- [Task goal]: Repeat the listing below exactly as given.

(Source material Opens)

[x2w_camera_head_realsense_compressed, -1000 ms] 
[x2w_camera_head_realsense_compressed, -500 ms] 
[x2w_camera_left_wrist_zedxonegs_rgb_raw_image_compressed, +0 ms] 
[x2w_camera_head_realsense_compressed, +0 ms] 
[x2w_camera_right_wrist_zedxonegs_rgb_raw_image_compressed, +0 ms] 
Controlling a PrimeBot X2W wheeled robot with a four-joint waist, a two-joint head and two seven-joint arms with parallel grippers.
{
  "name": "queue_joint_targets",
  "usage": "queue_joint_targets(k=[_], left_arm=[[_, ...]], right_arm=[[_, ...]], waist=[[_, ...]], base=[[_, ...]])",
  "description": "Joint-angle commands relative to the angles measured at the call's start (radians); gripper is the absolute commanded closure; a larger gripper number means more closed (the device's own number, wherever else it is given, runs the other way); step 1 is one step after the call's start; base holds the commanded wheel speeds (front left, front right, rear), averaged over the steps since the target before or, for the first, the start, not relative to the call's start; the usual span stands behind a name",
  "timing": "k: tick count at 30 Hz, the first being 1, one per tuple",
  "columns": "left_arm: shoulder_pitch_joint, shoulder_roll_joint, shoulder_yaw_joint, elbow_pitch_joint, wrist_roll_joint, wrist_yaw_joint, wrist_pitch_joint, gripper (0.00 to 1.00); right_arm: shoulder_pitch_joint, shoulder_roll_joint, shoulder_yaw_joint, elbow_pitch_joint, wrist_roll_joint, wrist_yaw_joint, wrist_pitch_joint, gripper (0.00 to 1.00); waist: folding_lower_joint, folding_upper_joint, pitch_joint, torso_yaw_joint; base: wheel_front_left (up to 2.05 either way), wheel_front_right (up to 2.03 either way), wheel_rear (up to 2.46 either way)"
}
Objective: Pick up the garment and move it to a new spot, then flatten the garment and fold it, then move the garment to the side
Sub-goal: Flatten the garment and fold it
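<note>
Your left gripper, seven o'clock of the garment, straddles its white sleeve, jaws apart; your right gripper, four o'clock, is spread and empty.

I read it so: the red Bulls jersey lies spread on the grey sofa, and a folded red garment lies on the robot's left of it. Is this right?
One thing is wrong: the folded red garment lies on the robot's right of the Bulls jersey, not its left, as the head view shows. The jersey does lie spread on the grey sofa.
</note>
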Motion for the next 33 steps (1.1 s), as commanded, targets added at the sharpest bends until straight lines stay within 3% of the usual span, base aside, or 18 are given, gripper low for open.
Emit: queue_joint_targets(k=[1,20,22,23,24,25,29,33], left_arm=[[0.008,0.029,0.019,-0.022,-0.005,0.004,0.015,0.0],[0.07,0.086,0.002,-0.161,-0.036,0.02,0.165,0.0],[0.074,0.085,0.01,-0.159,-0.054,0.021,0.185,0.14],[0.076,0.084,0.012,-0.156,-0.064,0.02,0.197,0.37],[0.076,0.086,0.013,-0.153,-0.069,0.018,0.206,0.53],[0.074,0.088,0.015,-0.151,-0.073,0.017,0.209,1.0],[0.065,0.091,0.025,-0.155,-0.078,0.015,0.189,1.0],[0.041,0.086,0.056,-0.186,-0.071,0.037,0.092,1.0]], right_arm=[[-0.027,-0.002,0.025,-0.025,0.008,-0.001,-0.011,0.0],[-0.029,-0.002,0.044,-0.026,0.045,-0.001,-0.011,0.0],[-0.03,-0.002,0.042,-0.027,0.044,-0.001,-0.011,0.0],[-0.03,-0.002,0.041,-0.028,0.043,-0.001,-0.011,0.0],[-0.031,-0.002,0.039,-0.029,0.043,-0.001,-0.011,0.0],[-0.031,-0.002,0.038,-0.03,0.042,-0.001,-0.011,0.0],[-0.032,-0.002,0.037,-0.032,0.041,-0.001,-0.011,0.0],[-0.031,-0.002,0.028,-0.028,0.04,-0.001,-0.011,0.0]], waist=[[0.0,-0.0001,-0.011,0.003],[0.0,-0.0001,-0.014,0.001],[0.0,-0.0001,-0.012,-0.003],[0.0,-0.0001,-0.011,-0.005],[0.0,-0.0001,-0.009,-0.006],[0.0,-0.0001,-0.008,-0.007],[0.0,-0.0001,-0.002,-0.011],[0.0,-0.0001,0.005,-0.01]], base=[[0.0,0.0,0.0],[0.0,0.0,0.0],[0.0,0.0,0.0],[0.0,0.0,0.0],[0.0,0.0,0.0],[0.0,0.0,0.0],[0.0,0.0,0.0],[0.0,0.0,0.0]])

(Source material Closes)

- [Exercise result]:
[x2w_camera_head_realsense_compressed, -1000 ms] 
[x2w_camera_head_realsense_compressed, -500 ms] 
[x2w_camera_left_wrist_zedxonegs_rgb_raw_image_compressed, +0 ms] 
[x2w_camera_head_realsense_compressed, +0 ms] 
[x2w_camera_right_wrist_zedxonegs_rgb_raw_image_compressed, +0 ms] 
Controlling a PrimeBot X2W wheeled robot with a four-joint waist, a two-joint head and two seven-joint arms with parallel grippers.
{
  "name": "queue_joint_targets",
  "usage": "queue_joint_targets(k=[_], left_arm=[[_, ...]], right_arm=[[_, ...]], waist=[[_, ...]], base=[[_, ...]])",
  "description": "Joint-angle commands relative to the angles measured at the call's start (radians); gripper is the absolute commanded closure; a larger gripper number means more closed (the device's own number, wherever else it is given, runs the other way); step 1 is one step after the call's start; base holds the commanded wheel speeds (front left, front right, rear), averaged over the steps since the target before or, for the first, the start, not relative to the call's start; the usual span stands behind a name",
  "timing": "k: tick count at 30 Hz, the first being 1, one per tuple",
  "columns": "left_arm: shoulder_pitch_joint, shoulder_roll_joint, shoulder_yaw_joint, elbow_pitch_joint, wrist_roll_joint, wrist_yaw_joint, wrist_pitch_joint, gripper (0.00 to 1.00); right_arm: shoulder_pitch_joint, shoulder_roll_joint, shoulder_yaw_joint, elbow_pitch_joint, wrist_roll_joint, wrist_yaw_joint, wrist_pitch_joint, gripper (0.00 to 1.00); waist: folding_lower_joint, folding_upper_joint, pitch_joint, torso_yaw_joint; base: wheel_front_left (up to 2.05 either way), wheel_front_right (up to 2.03 either way), wheel_rear (up to 2.46 either way)"
}
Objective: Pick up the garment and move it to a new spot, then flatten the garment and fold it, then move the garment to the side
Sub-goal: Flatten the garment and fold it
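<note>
Your left gripper, seven o'clock of the garment, straddles its white sleeve, jaws apart; your right gripper, four o'clock, is spread and empty.

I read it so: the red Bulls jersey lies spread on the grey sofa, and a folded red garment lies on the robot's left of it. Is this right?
One thing is wrong: the folded red garment lies on the robot's right of the Bulls jersey, not its left, as the head view shows. The jersey does lie spread on the grey sofa.
</note>
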Motion for the next 33 steps (1.1 s), as commanded, targets added at the sharpest bends until straight lines stay within 3% of the usual span, base aside, or 18 are given, gripper low for open.
Emit: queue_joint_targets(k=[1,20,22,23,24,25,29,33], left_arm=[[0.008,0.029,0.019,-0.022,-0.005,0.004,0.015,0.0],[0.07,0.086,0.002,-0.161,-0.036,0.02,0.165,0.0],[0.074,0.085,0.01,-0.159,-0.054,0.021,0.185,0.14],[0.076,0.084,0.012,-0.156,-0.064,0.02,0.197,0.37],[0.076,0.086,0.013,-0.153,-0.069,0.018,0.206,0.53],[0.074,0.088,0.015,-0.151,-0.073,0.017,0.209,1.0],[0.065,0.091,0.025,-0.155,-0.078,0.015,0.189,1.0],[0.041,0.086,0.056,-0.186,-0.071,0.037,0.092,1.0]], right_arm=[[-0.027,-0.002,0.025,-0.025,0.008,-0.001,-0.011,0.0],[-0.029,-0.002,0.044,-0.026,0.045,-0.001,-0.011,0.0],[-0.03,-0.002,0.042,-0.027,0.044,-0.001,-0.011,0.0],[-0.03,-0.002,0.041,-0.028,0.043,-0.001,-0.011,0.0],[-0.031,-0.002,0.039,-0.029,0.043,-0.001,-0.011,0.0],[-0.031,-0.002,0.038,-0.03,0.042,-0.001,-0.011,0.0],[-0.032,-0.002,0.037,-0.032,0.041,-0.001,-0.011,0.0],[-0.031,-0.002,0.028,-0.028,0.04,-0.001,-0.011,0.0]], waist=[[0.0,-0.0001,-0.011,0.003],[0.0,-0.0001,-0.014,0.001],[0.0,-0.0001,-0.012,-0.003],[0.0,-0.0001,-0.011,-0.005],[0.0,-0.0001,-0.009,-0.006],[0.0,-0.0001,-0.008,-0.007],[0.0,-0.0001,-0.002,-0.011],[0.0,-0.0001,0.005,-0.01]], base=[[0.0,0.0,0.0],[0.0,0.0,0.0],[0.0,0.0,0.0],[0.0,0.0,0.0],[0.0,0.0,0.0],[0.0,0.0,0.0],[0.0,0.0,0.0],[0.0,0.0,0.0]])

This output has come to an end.